:: Exercise prompt ::
Go to the line below containing "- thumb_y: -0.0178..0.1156" and print exactly from there through the line containing "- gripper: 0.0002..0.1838", both included. Print nothing else.

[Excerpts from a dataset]
-------

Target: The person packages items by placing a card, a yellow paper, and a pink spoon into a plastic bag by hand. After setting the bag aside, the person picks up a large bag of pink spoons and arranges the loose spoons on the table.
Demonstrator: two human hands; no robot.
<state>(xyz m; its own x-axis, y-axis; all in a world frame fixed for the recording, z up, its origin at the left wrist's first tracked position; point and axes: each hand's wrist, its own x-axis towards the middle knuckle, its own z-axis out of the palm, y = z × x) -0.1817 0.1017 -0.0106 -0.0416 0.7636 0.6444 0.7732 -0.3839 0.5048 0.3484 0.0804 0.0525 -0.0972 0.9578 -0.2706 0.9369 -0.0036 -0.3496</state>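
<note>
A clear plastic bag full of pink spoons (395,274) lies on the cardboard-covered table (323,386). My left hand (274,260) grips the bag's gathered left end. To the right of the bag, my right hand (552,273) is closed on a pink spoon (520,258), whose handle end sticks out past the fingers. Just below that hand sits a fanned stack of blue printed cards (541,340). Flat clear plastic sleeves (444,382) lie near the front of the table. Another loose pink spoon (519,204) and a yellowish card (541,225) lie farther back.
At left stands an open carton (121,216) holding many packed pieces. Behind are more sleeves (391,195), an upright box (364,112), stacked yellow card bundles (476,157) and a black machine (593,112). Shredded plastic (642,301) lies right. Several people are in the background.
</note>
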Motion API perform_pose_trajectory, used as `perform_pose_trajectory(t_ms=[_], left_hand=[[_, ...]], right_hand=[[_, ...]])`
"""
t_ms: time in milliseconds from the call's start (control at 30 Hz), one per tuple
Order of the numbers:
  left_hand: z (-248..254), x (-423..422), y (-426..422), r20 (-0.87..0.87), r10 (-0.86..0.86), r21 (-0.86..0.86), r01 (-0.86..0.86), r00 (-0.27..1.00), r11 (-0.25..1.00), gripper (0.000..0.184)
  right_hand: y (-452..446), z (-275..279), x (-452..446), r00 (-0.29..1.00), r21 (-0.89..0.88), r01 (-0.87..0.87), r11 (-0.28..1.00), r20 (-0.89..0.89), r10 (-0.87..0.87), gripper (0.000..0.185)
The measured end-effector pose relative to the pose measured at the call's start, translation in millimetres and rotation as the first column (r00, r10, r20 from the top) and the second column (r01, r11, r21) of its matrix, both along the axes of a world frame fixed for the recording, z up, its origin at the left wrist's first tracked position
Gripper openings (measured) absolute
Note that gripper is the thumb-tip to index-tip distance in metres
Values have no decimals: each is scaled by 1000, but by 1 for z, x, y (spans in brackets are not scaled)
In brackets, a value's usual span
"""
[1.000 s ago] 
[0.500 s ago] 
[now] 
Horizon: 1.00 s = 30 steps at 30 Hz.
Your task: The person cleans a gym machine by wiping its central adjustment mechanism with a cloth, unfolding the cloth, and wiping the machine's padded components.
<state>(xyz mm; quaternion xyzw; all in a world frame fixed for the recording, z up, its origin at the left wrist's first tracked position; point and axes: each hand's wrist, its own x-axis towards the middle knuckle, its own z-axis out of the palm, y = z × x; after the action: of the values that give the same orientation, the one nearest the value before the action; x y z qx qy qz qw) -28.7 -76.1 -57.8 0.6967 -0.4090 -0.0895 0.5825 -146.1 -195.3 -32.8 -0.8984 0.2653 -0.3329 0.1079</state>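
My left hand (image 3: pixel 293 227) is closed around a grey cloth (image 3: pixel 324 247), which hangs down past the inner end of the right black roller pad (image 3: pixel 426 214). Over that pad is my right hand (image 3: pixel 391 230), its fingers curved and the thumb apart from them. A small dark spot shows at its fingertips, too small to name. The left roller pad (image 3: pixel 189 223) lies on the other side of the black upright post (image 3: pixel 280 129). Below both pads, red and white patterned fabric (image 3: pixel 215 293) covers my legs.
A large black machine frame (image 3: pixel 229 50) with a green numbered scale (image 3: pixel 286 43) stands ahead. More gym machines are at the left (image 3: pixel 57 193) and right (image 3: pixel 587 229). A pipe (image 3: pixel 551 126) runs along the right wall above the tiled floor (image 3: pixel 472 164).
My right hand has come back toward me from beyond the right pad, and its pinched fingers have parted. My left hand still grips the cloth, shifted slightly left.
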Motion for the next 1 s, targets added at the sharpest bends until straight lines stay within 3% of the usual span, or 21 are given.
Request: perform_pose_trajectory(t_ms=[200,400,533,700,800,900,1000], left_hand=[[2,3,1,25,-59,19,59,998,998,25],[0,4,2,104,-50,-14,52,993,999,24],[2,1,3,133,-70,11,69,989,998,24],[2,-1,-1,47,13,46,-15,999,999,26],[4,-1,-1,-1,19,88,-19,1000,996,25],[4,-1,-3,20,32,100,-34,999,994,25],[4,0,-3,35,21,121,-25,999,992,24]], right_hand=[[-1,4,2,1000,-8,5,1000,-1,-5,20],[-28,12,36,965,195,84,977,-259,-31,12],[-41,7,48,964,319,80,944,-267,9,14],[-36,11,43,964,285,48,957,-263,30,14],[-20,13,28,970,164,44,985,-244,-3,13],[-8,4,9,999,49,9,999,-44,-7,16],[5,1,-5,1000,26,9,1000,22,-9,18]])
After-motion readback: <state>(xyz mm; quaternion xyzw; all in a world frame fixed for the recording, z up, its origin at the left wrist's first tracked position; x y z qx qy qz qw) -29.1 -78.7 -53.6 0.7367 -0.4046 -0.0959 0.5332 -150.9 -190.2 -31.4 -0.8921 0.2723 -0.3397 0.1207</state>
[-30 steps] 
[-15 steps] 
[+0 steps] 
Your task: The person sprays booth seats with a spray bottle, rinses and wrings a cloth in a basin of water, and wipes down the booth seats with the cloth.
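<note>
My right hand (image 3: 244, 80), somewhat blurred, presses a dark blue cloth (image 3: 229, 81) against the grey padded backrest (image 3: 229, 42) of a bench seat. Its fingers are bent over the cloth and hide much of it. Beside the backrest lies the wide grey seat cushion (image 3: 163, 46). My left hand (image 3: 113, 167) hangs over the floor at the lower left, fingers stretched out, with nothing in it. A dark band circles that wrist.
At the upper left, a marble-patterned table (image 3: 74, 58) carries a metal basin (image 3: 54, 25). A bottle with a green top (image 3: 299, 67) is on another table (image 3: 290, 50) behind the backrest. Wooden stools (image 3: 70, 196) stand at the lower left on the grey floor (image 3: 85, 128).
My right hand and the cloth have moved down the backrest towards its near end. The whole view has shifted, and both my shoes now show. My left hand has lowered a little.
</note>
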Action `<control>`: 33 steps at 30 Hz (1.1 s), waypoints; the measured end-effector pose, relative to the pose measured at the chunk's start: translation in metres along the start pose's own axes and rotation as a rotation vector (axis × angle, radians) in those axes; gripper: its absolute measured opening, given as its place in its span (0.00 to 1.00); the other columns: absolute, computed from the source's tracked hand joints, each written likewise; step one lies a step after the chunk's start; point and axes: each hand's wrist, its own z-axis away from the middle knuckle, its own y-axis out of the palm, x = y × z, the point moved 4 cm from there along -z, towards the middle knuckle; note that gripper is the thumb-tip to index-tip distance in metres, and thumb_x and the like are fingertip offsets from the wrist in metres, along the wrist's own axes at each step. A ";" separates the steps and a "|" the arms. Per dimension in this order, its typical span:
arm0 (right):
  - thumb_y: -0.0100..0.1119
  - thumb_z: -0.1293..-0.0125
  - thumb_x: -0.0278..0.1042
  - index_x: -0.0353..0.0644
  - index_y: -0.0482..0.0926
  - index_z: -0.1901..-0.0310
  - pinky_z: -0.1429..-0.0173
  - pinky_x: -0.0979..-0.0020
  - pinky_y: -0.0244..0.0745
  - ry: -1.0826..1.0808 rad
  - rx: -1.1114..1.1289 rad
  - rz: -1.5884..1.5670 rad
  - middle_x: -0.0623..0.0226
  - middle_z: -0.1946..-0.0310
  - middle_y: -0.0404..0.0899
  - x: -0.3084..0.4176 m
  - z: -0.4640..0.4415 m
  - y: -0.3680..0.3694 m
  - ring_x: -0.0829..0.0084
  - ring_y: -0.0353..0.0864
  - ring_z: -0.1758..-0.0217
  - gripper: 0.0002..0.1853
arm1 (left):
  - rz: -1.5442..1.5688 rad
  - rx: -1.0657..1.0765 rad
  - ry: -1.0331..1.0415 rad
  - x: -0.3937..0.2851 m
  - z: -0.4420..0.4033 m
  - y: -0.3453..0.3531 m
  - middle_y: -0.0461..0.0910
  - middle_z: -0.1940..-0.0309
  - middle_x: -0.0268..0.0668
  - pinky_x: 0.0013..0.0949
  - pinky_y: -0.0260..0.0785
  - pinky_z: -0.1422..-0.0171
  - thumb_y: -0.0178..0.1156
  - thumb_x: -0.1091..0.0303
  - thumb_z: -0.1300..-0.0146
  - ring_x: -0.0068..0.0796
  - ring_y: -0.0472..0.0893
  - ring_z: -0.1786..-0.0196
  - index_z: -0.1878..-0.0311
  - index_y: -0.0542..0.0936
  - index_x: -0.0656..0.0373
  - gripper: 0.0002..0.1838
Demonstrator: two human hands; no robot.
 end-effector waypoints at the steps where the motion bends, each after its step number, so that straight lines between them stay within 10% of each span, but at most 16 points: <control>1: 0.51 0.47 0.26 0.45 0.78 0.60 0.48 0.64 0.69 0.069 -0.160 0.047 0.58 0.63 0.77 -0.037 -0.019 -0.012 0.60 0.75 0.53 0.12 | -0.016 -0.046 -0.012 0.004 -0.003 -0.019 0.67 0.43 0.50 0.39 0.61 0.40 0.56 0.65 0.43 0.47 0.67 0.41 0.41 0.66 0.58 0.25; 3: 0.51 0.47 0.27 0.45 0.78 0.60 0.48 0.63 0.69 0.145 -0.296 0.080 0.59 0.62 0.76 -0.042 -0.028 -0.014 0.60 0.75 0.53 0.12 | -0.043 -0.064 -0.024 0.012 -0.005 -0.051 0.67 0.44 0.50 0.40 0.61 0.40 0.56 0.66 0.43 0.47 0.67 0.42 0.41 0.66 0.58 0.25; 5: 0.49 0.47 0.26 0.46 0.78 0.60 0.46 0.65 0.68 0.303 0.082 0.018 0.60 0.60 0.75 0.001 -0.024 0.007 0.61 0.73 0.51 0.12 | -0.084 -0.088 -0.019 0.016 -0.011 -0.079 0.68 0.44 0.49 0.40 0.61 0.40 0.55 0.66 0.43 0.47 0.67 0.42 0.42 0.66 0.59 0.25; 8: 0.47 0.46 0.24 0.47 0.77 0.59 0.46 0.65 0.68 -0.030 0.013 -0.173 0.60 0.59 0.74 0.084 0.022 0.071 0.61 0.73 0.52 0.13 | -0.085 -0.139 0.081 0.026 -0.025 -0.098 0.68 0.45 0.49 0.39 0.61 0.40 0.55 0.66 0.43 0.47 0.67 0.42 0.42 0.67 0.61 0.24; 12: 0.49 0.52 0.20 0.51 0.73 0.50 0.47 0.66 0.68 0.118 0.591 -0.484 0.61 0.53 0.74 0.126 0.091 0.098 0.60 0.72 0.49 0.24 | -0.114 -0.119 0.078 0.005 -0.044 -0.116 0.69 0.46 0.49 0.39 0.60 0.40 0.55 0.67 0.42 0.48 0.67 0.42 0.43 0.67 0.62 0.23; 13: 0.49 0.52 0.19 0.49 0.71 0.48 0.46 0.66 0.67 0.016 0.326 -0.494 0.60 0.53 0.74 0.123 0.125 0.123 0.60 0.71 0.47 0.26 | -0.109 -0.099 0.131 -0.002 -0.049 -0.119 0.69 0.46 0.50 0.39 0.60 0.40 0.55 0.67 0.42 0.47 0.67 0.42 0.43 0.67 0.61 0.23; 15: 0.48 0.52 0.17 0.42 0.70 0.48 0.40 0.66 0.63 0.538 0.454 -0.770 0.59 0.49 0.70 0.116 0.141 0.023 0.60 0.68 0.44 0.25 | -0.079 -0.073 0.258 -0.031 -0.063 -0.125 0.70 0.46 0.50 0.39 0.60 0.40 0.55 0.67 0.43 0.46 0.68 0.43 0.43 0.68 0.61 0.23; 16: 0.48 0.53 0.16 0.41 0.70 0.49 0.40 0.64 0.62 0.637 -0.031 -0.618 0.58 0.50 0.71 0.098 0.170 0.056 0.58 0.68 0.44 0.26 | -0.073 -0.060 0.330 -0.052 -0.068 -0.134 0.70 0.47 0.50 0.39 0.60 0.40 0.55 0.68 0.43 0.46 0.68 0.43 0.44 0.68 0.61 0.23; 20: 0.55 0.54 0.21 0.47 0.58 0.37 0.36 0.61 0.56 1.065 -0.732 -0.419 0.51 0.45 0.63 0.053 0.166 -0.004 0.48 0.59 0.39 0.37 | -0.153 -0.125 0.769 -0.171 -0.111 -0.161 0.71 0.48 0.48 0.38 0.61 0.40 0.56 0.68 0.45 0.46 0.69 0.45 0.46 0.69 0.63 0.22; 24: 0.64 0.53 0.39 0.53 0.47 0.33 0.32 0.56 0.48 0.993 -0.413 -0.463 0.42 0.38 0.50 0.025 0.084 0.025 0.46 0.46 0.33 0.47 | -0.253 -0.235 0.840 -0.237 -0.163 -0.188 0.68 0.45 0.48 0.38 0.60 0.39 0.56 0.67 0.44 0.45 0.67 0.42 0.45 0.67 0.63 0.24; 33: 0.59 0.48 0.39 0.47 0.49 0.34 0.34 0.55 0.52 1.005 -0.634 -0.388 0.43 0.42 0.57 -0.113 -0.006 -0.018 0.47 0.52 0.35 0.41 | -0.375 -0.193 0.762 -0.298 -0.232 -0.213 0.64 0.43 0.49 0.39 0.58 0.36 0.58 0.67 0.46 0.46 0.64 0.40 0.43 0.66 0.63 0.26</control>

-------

:: Task answer ::
  - thumb_y: -0.0178..0.1156
  - thumb_x: -0.1091..0.0303
  - thumb_z: -0.1300..-0.0146
  - ring_x: -0.0068..0.0796
  - ring_y: -0.0472..0.0893
  - ring_z: -0.1786..-0.0196
  - index_z: -0.1878..-0.0311
  - index_y: -0.0542..0.0936
  - index_x: -0.0656..0.0373
  - gripper: 0.0002..0.1838

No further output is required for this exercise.